Pesebre enjaulado: en Estados Unidos meten a Jesús, María y José en celdas

Por Francesc Peirón, Nueva York

El pesebre es una estampa navideña cargada de arte, fe e ideología, tal como sopla el viento.

Que se lo digan a los barceloneses,

que saben mucho del asunto después de años de aprendizaje y de ver a los pastores mutados en butaneros.

Claremont no es Barcelona, pero ha superado a la capital catalana en la atención global –viral que se dice en la actualidad– por su representación del nacimiento. Una cosa es la estética de diseño y otra diferente el diseño de la ética y la moralidad.

Esta población, a 48 kilómetros de Los Angeles, apareció en el 2017 en el quinto mejor lugar para vivir en EE.UU., según la CNN, y líder de valoración en California. Ahora también es conocida por una escena de la natividad nada común, de crítica contra la inhumanidad del trumpismo, sin necesidad de citar al presidente del país.

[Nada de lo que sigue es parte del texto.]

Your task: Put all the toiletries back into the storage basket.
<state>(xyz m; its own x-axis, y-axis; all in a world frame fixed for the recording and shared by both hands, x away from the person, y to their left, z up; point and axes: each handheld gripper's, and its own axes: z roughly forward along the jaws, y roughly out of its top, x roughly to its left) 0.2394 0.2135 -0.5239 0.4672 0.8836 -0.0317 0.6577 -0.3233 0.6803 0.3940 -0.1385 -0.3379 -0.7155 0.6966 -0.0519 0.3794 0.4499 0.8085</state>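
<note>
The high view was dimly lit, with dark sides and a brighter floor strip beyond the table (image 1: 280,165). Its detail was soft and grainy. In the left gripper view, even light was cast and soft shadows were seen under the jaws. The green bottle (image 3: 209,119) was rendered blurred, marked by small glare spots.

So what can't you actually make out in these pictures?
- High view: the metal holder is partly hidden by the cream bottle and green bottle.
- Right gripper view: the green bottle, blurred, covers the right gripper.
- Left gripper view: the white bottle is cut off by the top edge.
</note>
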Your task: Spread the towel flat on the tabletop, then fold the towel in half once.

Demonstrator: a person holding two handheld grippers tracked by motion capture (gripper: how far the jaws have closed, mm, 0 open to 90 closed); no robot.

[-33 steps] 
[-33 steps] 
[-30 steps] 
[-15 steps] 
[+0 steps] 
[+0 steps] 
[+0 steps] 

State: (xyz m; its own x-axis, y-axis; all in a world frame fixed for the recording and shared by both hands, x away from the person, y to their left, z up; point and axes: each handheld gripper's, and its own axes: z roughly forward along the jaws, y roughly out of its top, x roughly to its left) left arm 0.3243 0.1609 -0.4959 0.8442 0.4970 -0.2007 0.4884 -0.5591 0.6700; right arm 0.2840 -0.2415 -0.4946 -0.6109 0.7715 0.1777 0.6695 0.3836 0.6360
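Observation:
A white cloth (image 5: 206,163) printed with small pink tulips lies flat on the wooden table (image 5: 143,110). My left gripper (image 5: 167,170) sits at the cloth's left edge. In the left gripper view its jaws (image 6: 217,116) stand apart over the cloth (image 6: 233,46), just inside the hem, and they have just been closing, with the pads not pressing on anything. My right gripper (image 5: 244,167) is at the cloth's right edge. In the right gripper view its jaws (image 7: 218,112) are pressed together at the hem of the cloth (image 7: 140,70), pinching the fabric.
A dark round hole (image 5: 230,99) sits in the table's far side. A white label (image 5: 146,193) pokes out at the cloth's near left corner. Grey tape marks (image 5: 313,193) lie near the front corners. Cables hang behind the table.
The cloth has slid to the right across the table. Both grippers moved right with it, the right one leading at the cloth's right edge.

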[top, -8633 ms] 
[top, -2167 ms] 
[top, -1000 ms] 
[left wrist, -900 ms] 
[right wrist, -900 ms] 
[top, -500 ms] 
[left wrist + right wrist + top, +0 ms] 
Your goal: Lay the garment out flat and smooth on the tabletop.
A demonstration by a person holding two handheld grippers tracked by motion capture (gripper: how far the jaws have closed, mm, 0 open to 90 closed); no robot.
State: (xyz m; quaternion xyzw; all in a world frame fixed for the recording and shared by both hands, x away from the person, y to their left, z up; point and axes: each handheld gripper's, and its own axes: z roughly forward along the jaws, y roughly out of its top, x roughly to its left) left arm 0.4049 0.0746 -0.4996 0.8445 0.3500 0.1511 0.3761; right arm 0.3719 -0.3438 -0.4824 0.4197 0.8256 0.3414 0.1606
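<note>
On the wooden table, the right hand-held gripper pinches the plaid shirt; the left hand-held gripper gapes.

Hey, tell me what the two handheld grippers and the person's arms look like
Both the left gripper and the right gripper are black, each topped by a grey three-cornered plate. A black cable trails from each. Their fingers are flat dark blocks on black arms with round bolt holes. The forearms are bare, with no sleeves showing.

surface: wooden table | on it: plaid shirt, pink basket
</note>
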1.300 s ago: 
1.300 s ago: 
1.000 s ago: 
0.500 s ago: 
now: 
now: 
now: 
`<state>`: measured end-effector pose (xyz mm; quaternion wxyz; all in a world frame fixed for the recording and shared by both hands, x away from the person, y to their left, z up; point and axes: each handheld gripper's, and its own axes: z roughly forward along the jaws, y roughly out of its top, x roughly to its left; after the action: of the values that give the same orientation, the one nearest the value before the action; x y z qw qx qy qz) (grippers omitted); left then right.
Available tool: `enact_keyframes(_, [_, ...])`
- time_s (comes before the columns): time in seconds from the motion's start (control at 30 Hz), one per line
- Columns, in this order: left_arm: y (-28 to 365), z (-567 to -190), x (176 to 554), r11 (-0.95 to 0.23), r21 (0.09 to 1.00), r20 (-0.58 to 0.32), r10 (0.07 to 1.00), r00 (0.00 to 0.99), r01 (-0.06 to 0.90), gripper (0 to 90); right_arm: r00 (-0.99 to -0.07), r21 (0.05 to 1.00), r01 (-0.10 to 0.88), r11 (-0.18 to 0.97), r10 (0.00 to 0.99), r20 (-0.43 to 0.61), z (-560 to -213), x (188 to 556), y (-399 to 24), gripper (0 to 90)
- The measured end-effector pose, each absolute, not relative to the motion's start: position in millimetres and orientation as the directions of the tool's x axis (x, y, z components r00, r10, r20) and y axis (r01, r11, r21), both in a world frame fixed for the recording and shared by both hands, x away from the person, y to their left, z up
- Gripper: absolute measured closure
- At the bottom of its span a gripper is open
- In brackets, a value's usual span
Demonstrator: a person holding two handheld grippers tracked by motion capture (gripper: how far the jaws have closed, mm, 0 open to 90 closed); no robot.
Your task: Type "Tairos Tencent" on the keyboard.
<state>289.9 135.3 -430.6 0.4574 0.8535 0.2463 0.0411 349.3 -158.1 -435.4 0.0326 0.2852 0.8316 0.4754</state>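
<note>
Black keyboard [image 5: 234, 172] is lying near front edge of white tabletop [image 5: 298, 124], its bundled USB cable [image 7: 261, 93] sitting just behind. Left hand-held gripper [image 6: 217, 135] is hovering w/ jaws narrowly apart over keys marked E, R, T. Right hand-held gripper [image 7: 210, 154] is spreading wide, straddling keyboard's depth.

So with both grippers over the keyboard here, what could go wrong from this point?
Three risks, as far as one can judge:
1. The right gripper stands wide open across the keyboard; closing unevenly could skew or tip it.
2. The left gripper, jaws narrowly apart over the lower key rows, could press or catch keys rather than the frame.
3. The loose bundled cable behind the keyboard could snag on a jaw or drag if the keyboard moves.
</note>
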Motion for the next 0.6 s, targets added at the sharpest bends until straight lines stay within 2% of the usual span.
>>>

Un visitante contempla a la familia bíblica separada en jaulas. / Reuters

Un visitante contempla a la familia bíblica separada en jaulas. / Reuters

Todo a escala real. El niño Jesús esquiva el frío con una de esas típicas mantas de brillo metálico que entregan los bomberos tras un rescate en medio de la noche. Dicen que luce hostil y duro. María y José se encuentran uno a cada lado del bebé. Pero separados y enjaulados, los tres detrás de rejas, en sus respectivas cajas.

Ellos también salieron de viaje en busca de cobijo por ser unos perseguidos. La iglesia Metodista de Claremont reveló este pesebre exterior la noche del pasado sábado.